Une corniche à modillons annonce le dernier niveau, inscrit dans les combles. Les fenêtres en chien assis reprennent le tympan curviligne du rez-de-chaussée, créant ainsi une symétrie, mais pas de monotonie !
Les deux ailes latérales portent elles aussi un programme sculptural en quatre parties, mais cette fois il s'agit des quatre éléments. Cela donne une impression de stabilité et de régularité que l’on va retrouver tout au long du classicisme. L’Air et le Feu ornent le côté gauche, la Terre et l’Eau sont à droite. Ces hauts-reliefs rappellent une fois encore ceux de l’hôtel Carnavalet, attribués à Jean Goujon, réalisés environ un siècle auparavant. Le style un peu flottant et la position de déséquilibre sont un clin d’œil au maniérisme. La décoration très abondante, les nombreux mascarons, feuillages et lingeries de pierre rappellent le foisonnement baroque. Pourtant, la régularité et la symétrie de l’édifice sont toutes classiques. Cet hôtel se situe donc à la lisière des registres baroque et classique.
Par le portail central, passons du côté jardin. Et quel jardin!
Admirons la façade de ce côté dévolu à l’abondance et l’agrément, où figurent les statues des belles saisons. Du côté gauche on note la présence d’un mur renard (c'est à dire factice), à arcatures aveugles. A droite l’aile en retour d’équerre fut construite pour la seconde duchesse de Sully, Charlotte Séguier, par François Le Vau, à la fin du XVIIe siècle.

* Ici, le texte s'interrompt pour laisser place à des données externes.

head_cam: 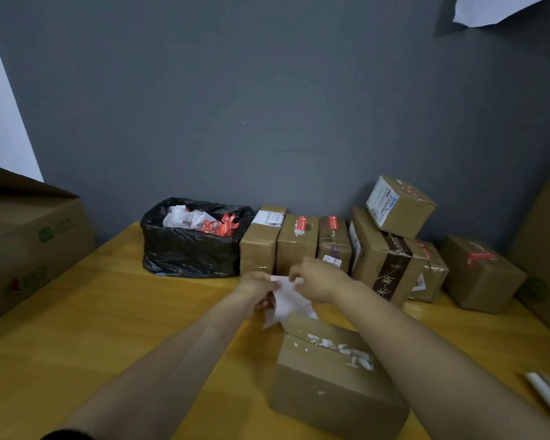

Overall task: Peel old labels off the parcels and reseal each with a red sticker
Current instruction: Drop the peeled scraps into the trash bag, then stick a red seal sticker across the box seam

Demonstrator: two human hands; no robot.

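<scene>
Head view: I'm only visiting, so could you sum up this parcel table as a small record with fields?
left hand: pinches the white label's left side
right hand: pinches its upper right
white label: crumpled, held just beyond the front parcel
front parcel: brown box, white label scraps on top, no red sticker visible
black bag: at the back of the table, holds white paper and red scraps
back parcels: lined along the wall, several bearing red stickers

Dim, soft overhead light; faint shadows; wide-angle edge bending; slight motion blur.
</scene>
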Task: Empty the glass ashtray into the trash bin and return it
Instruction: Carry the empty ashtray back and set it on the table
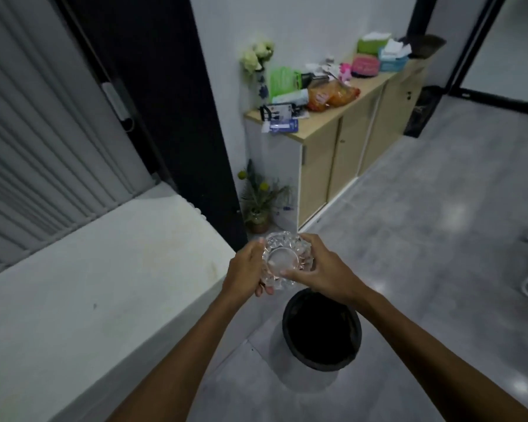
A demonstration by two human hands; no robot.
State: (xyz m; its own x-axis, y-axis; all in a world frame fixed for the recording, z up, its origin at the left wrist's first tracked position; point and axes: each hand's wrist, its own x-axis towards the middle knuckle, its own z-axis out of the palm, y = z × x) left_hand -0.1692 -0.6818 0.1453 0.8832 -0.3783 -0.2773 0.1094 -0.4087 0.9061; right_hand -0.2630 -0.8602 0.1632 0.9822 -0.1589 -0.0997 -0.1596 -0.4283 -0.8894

Une large terrasse à balustrade ouvre sur le jardin à la française, avec, au fond, «le petit Sully», c’est-à-dire la seule orangerie à cette époque construite à Paris. Nous sommes à la pointe de la mode et du raffinement. Là encore une riche décoration vient orner la façade symétrique. La toiture est surmontée d’un faîtage de plomb, d’époque.
Sur le côté droit du jardin, en descendant de la terrasse, nous pouvons voir des éléments sculptés qui sont en fait des «brouillons de pierre» d’une école d’architecture.
Avançons au fond du jardin en passant par le côté droit: nous nous trouvons sous l’entrée du n° 7, place des Vosges.